I didn’t finish. My tongue became tied in knots at the thought that I was talking to nobodies who weren’t even worth a mention! I needed a crowded ballroom, brilliant women, thousands of lights… I got up, took my glass and started wandering through all the rooms. On a drunken spree you don’t set limits to your space, you don’t restrict yourself to a dining-room, but roam over the whole house, even the entire estate.

I selected an ottoman in the ‘mosaic’ room, lay down and surrendered myself to fantasies and building castles in the air. Drunken dreams, each more grandiose and boundless than the last, took possession of my young brain. Now I could see a new world, full of stupefying pleasures and beauty beyond description. All that was lacking was for me to talk in rhyme and start having hallucinations.

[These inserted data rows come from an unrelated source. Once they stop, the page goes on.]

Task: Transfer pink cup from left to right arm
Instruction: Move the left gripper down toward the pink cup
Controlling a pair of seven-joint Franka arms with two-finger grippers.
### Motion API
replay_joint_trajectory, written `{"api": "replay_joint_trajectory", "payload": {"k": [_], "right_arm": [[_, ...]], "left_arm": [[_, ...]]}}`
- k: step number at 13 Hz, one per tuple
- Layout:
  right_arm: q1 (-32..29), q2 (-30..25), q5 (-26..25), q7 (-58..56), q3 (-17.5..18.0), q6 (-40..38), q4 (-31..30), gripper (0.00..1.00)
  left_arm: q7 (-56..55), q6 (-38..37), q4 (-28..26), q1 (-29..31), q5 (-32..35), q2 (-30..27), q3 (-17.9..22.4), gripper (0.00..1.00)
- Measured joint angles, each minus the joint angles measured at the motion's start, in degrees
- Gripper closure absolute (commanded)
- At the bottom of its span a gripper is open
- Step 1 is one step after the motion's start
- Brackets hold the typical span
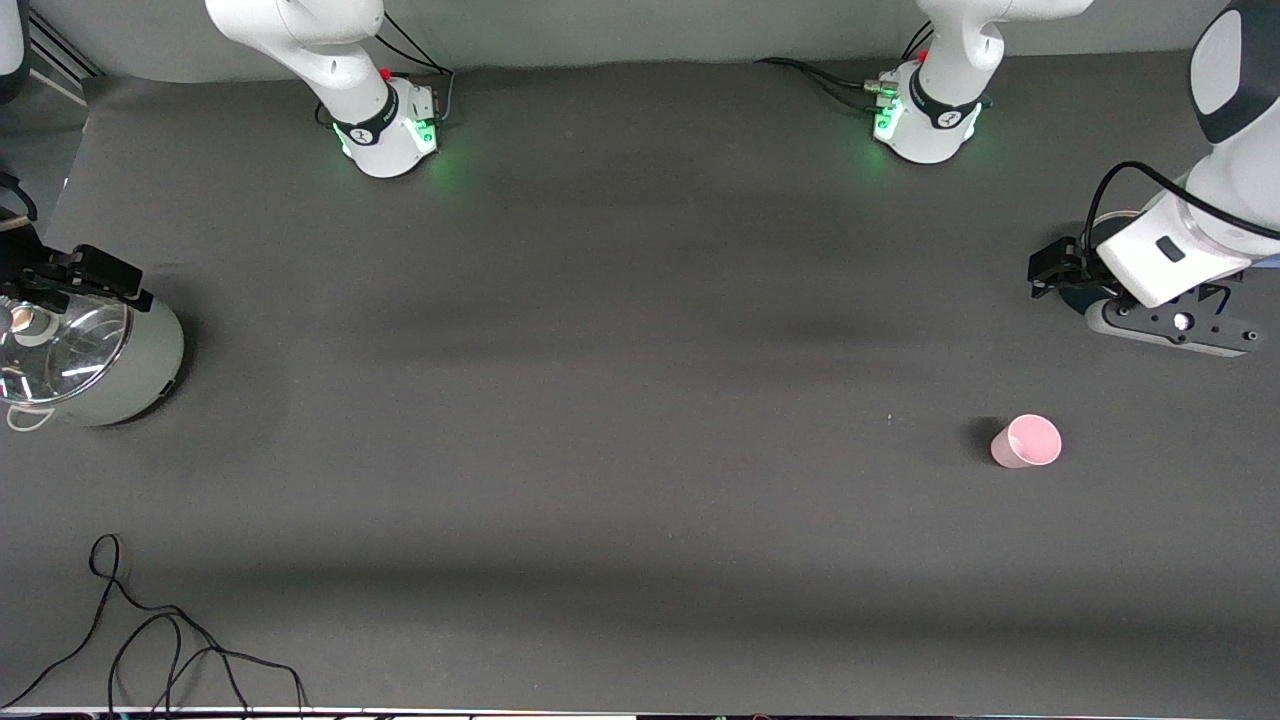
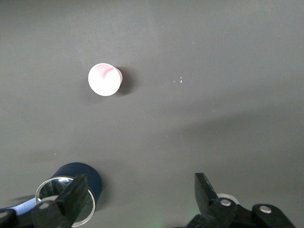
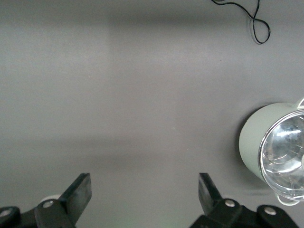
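Observation:
The pink cup (image 1: 1027, 441) stands upright, mouth up, on the dark table toward the left arm's end. It also shows in the left wrist view (image 2: 105, 79), well clear of the fingers. My left gripper (image 1: 1050, 272) hangs open and empty over the table beside a dark blue pot, apart from the cup; in its own wrist view (image 2: 141, 192) the jaws stand wide. My right gripper (image 1: 90, 275) is open and empty over the edge of the grey-green pot at the right arm's end; its wrist view (image 3: 145, 190) shows bare table between the fingers.
A grey-green glass-lidded pot (image 1: 110, 365) stands at the right arm's end, also in the right wrist view (image 3: 266, 142). A dark blue glass-lidded pot (image 2: 78, 178) sits under the left wrist, farther from the front camera than the cup. A black cable (image 1: 150, 640) lies at the near edge.

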Motion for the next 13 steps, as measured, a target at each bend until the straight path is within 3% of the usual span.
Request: {"api": "replay_joint_trajectory", "payload": {"k": [8, 13], "right_arm": [[0.0, 0.0, 0.0, 0.0, 0.0, 0.0, 0.0, 0.0], [0.1, 0.0, 0.0, 0.0, 0.02, 0.05, 0.06, 0.0]], "left_arm": [[2.05, -0.03, -0.09, 0.42, 0.0, 0.0, 0.0, 0.0], [27.19, 2.33, -0.2, 8.8, -2.48, 1.39, 0.24, 0.0]]}}
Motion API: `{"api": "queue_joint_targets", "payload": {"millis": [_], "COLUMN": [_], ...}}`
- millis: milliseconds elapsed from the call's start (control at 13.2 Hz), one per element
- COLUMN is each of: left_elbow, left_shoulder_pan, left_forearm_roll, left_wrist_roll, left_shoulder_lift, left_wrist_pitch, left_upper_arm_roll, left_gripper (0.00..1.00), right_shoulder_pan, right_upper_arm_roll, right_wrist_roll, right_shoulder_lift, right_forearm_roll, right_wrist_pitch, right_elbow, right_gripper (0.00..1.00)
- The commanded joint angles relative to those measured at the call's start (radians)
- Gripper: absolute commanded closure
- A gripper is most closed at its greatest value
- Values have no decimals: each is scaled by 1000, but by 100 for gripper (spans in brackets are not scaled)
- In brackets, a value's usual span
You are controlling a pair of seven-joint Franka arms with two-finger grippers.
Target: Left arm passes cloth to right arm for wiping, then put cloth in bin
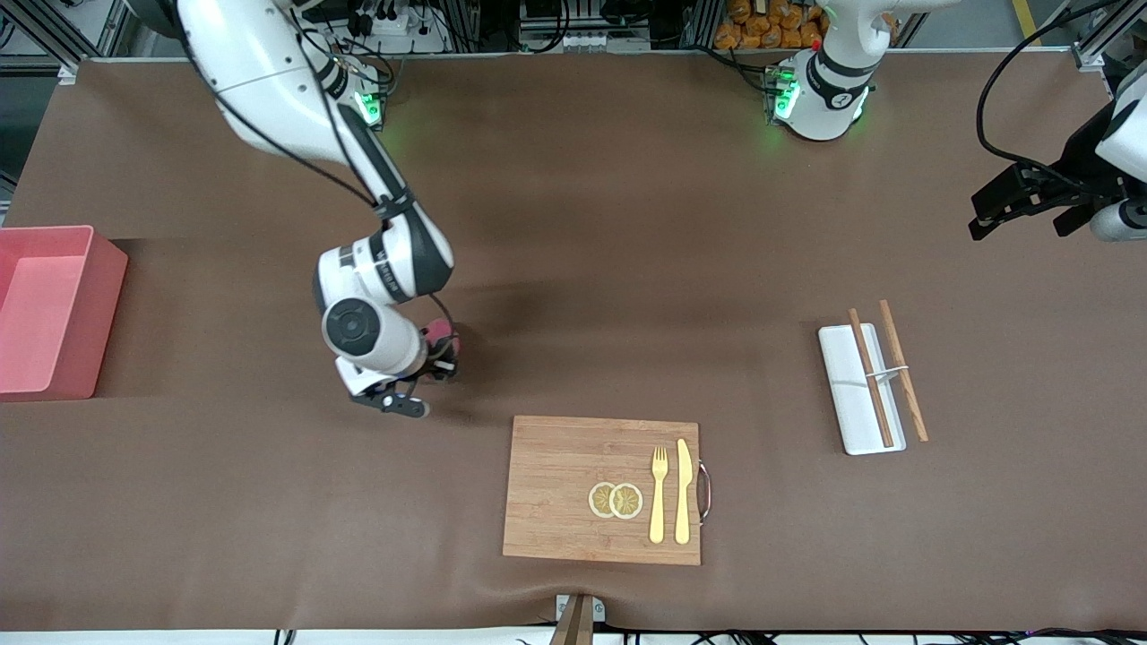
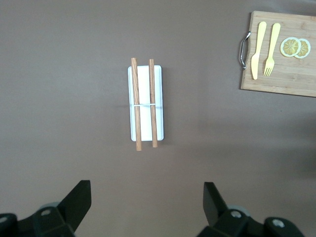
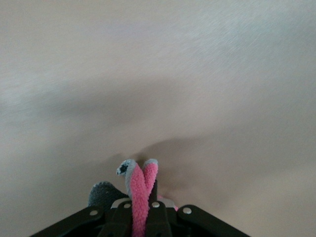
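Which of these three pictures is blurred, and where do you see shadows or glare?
Right wrist view: the table is smeared and washed out pale, while the cloth in the right gripper is sharp. Front view: sharp, with a soft shadow on the table beside the right arm and beside the bin. Left wrist view: sharp and evenly lit; the white tray shows no glare.

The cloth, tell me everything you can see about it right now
The cloth is a small fuzzy rag, magenta-pink on one face and grey on the other. It is folded and pinched between the shut fingers of the right gripper, its bunched end poking out past the fingertips. In the front view only a pink bit shows beside the wrist, low over the brown table, between the bin and the cutting board.
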State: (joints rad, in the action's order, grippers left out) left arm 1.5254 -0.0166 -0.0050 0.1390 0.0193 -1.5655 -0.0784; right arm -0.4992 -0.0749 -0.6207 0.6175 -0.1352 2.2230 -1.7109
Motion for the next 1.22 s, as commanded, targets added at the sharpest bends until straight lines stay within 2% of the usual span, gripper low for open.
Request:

The Count came up to me and sat on the edge of the ottoman. He wanted to tell me something. I had begun to read in his eyes this desire to communicate something rather unusual very soon after the above-mentioned five glasses: I knew what he wanted to discuss.

‘I’ve had so much to drink today!’ he told me. ‘For me it’s more harmful than any poison. But today’s the last time. Word of honour, the last time! I do have will-power.’

‘Of course, of course.’

‘For the last… for the last time, Seryozha, old chap, shouldn’t we send a telegram to town?’

‘By all means… send one…’

‘Let’s have a real orgy – for the last time. Come on, get up and write it.’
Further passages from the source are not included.